**Task description:** Look through the data below. Collect every line where the word "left" occurs.

**Recorded data:**
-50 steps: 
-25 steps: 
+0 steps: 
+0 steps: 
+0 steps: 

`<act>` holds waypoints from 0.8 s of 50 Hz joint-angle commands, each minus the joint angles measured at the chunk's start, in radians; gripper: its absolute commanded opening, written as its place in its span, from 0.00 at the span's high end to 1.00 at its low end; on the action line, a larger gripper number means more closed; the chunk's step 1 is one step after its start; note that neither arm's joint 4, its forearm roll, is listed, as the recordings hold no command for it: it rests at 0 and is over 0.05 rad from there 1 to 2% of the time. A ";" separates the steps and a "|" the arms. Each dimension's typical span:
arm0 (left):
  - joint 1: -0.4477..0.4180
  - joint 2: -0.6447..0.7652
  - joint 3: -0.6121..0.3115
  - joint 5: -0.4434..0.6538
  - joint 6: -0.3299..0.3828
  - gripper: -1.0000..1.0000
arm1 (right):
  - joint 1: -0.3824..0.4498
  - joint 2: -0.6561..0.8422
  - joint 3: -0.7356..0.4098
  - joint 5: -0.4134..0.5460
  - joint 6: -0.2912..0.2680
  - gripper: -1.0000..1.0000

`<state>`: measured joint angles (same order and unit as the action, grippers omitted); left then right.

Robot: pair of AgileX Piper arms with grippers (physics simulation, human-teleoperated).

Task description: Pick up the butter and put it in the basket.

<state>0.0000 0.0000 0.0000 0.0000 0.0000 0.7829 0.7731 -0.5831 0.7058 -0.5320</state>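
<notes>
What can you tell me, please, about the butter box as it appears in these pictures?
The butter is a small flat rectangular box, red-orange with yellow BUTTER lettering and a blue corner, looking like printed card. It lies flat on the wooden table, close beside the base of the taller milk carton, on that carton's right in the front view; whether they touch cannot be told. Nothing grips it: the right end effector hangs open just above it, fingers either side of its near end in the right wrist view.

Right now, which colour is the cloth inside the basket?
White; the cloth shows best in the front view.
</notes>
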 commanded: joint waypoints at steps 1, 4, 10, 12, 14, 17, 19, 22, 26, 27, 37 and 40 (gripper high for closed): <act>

**Reply to the task:**
arm0 (left):
`<state>`: measured joint angles (same order and unit as the action, grippers omitted); left then right.

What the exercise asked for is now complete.